» **EXERCISE**: Could you retype exactly the lines below between the one holding "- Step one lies" and the one holding "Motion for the", inclusive, leaving out any pictures?

INFORMATION PROVIDED: Begin

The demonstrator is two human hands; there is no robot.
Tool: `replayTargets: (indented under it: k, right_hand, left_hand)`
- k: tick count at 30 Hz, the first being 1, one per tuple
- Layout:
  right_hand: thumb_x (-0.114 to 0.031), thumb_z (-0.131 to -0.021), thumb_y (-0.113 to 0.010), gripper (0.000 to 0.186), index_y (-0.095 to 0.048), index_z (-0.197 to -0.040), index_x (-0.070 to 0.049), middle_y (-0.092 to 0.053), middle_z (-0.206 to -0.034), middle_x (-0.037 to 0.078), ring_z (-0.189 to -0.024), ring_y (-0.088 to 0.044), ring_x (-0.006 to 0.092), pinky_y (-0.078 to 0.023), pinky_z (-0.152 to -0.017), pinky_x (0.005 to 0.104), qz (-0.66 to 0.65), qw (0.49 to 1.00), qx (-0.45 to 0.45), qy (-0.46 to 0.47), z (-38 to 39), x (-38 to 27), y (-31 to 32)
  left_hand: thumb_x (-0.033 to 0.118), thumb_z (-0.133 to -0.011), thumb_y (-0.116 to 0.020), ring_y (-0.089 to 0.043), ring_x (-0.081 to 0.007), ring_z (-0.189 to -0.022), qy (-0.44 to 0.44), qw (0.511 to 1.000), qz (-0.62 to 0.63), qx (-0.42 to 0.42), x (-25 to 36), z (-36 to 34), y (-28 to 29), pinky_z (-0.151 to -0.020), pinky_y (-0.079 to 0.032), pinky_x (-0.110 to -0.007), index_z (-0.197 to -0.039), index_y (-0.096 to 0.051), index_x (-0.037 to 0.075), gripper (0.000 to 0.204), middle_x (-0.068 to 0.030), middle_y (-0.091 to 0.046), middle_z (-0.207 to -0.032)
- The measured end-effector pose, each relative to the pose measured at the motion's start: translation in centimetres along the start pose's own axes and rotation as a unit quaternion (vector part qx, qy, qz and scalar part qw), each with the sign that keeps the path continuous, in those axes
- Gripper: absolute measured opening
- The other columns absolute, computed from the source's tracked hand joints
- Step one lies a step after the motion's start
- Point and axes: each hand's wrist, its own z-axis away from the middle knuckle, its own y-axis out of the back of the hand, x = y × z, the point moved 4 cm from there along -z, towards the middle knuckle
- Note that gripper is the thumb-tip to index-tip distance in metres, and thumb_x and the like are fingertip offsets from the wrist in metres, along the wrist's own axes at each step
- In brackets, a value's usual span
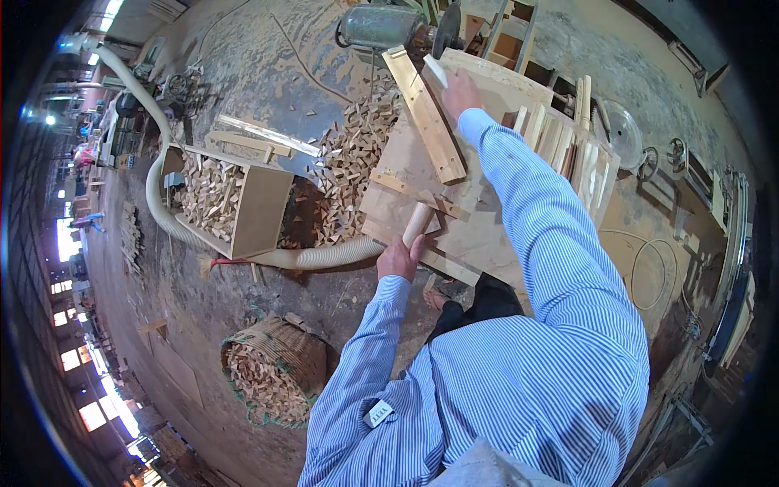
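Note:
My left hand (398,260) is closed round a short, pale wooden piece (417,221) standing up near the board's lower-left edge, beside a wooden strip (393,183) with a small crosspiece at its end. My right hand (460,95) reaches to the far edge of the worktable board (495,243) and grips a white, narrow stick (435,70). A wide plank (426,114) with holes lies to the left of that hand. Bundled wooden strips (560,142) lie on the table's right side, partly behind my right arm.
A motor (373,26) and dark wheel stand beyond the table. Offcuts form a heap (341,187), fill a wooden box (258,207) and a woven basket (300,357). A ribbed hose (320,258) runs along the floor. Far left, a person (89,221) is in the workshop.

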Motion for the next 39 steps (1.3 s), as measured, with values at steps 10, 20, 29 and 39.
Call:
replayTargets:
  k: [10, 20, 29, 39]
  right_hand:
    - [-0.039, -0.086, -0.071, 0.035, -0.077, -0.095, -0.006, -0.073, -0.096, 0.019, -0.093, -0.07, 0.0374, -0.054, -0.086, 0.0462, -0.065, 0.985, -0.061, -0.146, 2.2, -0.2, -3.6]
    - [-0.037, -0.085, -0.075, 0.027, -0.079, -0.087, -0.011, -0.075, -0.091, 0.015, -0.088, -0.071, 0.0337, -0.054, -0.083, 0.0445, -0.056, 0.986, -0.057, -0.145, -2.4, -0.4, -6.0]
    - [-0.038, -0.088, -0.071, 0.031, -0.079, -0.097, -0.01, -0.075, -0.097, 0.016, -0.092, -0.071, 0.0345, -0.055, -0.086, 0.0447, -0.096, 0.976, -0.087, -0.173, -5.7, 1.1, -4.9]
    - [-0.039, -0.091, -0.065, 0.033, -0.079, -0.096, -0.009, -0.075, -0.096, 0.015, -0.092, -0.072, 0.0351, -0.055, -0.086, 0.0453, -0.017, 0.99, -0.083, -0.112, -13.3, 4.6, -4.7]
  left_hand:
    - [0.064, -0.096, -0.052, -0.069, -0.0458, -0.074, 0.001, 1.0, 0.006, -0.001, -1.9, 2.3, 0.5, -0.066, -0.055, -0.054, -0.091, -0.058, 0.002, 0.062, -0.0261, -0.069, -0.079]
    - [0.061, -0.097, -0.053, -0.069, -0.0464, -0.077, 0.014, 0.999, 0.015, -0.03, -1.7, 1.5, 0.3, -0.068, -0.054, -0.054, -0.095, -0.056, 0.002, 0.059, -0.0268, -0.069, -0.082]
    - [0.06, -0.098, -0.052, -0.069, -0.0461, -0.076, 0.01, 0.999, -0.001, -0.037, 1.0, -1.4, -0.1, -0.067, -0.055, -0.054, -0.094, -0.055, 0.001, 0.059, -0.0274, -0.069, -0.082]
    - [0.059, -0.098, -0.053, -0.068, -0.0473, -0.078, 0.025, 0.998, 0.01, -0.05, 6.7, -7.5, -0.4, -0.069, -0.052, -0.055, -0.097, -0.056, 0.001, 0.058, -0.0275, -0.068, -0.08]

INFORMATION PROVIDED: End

» **ANSWER AREA**:
- Step one lies a step after the motion's start
- Point and axes: each hand's wrist, its own z-axis away from the middle knuckle, its own y-axis out of the back of the hand, x = y × z, the point moved 4 cm from there along -z, towards the middle knuckle
- Note that gripper is the thumb-tip to index-tip distance in metres, and thumb_x and the like are fingertip offsets from the wrist in metres, along the wrist's own axes at each step
- In brackets, a value's usual span
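Note:
My left hand (398,260) is closed round a short, pale wooden piece (417,221) standing up near the board's lower-left edge, beside a wooden strip (393,183) with a small crosspiece at its end. My right hand (460,95) reaches to the far edge of the worktable board (495,243) and grips a white, narrow stick (435,70). A wide plank (426,114) with holes lies to the left of that hand. Bundled wooden strips (560,142) lie on the table's right side, partly behind my right arm.
A motor (373,26) and dark wheel stand beyond the table. Offcuts form a heap (341,187), fill a wooden box (258,207) and a woven basket (300,357). A ribbed hose (320,258) runs along the floor. Far left, a person (89,221) is in the workshop.
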
Motion for the next 39 steps (1.3 s), as measured, with values at steps 10, 20, 29 and 39.

This exercise has no more to it.